On Sept. 12, network PR departments should restrain themselves from touting ratings to the press. This even serves less of a purpose. If there has to be some kind of scoreboard for Sept. 11, it should be a cume audience, including the broadcast networks and any cable networks that aired any related programming. Maybe it will take a few more days to tally that information. So be it. Television on this day should not be about winners and losers. How could there be any winning in a day where there is still so much loss?
One of the big stories from last September was the loss of commerce. It was estimated that networks that aired commercial-free in the aftermath of the attack lost some $200 million in advertising revenues.
Paul Rittenberg, who is in charge of ad sales for the Fox News Channel told the Associated Press recently, “The more I thought about it, the more I thought it was not the right thing to do to solicit advertising.” But maybe moves such as these have a hint of being pre-emptive measures as advertisers are backing away from the day. “I don’t think you’ll see any of our clients advertising during the special 9/11 coverage,” one media buyer told The Wall Street Journal.
I can’t help but keep thinking about the line that was echoed last fall about “not letting the terrorists win.” The World Trade Center attack was an assault on our people, our society and our economy. Al Qaeda would like nothing better than to see the defeat of the infidels’ capitalistic system. By not supporting the networks that are providing coverage it seems like the terrorists do win again.

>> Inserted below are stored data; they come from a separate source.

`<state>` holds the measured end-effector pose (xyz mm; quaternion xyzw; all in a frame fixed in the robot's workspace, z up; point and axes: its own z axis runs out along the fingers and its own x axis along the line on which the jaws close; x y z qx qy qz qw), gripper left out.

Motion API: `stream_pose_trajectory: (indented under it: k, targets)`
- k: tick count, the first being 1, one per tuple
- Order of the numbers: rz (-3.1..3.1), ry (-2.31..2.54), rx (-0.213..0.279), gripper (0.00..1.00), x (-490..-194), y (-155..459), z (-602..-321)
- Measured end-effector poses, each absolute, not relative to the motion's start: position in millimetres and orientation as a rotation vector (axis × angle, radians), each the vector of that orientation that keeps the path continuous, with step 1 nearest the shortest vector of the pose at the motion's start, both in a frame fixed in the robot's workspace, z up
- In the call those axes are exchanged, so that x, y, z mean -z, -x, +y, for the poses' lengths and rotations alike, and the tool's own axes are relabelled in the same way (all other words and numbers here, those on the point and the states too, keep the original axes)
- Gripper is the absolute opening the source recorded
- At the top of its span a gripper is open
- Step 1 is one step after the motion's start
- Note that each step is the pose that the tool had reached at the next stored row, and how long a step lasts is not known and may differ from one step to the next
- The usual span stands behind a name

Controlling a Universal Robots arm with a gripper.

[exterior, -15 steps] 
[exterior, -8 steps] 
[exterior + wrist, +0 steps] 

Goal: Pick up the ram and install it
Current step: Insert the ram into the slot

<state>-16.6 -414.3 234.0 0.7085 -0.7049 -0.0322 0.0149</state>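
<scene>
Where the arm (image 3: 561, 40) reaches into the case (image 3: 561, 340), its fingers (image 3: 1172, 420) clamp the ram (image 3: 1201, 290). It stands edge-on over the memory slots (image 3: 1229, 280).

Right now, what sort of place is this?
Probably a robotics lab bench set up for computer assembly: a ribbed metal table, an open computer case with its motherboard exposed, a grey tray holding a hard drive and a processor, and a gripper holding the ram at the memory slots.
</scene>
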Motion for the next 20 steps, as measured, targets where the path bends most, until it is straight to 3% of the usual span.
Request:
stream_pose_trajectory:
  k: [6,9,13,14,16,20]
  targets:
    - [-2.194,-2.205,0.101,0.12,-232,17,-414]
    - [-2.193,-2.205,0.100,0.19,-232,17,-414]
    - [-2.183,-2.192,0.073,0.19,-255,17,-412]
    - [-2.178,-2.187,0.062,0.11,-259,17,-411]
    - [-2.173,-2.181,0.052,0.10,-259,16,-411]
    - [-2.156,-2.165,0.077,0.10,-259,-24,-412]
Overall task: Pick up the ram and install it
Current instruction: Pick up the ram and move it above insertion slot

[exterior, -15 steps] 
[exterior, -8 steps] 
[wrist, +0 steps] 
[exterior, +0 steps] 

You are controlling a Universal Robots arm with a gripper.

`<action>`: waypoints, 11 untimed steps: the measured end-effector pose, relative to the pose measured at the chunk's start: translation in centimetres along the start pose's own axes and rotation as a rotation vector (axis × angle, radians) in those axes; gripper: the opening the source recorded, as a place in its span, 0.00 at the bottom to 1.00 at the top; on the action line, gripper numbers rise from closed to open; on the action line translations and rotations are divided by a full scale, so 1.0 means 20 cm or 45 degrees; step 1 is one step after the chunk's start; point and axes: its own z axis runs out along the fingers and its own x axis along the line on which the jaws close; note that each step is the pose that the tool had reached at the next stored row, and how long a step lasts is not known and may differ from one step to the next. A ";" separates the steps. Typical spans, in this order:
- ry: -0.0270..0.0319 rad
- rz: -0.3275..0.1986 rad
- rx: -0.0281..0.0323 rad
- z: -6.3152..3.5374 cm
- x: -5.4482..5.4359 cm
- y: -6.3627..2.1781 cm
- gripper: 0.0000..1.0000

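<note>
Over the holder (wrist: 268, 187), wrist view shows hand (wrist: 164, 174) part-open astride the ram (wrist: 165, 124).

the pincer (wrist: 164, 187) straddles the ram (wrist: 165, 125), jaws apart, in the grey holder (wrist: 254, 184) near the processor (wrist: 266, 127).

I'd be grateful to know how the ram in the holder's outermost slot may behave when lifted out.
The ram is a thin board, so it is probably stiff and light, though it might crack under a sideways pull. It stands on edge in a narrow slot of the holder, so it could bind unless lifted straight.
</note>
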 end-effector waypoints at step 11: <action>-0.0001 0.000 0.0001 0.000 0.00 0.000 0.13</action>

CBS’s “9/11” special last spring serves as sort of a benchmark for what we should see next month. Not only was it a well-produced program but also it was “presented by Nextel” and done so in a very tasteful and proper manner. Aren’t there other advertisers and agencies up to the challenge that Nextel embraced?
When all is said and done, everyone in the TV business-programmers, producers, writers, advertisers, critics-will do what they think is best. As for The Newborn Channel, it will too.
When I thought about the more than 15,000 births that occurred last Sept. 11, those children and their parents entered a totally different world than the one the parents had planned. So in an attempt to look forward, we will produce some vignettes and talk to some of those parents as they hold their children, and we will get their thoughts on what the future holds. Like other programmers we hope our audience will think we made the right decision.
Brian Donlon is VP and general manager of iVillage Television, owner of The Newborn Channel. He has worked for CNBC, Lifetime and CBS News and is a former TV writer at USA Today.